**Supplied material**
::::
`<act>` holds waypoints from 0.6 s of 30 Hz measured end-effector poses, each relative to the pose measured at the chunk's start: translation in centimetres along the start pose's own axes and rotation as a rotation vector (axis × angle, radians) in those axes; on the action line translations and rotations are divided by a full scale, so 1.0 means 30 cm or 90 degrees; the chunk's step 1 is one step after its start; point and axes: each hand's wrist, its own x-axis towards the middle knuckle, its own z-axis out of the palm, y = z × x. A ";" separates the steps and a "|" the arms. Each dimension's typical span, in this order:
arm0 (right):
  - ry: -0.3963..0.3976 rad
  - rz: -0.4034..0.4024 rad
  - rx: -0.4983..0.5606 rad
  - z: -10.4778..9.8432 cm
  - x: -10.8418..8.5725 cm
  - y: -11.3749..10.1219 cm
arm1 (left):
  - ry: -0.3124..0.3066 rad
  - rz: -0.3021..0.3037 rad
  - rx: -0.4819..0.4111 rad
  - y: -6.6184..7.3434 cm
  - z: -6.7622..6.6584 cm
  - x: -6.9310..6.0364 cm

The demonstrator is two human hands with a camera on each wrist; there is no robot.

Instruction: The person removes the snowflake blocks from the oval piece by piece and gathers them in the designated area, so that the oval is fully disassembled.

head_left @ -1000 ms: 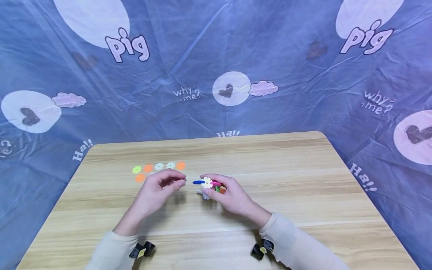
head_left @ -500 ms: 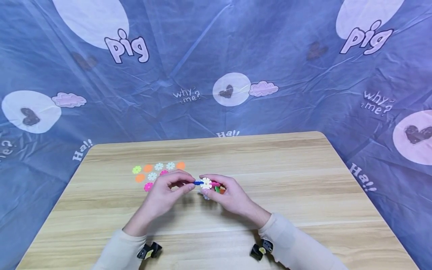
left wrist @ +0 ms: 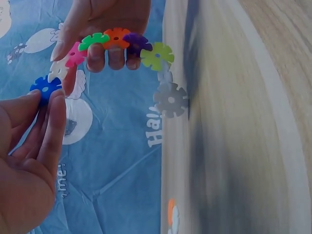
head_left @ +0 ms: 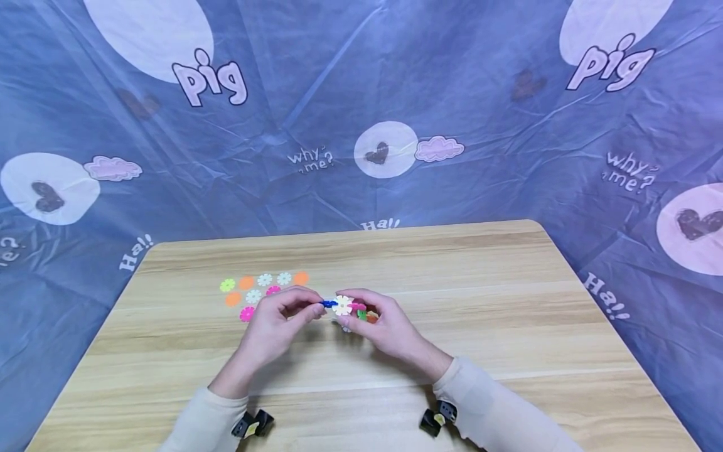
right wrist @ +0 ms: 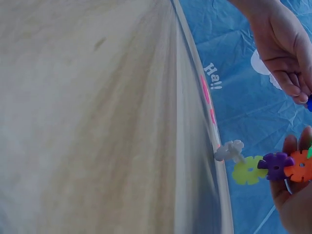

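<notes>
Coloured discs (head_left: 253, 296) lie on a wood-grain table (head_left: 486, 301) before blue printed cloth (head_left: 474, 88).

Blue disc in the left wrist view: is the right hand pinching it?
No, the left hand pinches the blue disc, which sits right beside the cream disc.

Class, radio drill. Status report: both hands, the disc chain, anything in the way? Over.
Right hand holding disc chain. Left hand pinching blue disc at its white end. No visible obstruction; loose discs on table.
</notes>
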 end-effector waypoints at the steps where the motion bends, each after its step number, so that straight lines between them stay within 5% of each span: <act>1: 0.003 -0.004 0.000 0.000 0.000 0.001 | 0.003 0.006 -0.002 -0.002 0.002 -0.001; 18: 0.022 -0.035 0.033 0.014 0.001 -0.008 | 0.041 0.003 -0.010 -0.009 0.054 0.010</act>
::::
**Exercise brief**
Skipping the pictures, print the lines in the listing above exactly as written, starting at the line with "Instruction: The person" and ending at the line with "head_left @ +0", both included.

**Exercise response**
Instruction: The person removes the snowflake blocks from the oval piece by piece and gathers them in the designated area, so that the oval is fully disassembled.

head_left @ -1000 ms: 
head_left @ -500 ms: 
left wrist @ +0 ms: 
head_left @ +0 ms: 

No part of the exercise remains unanswered.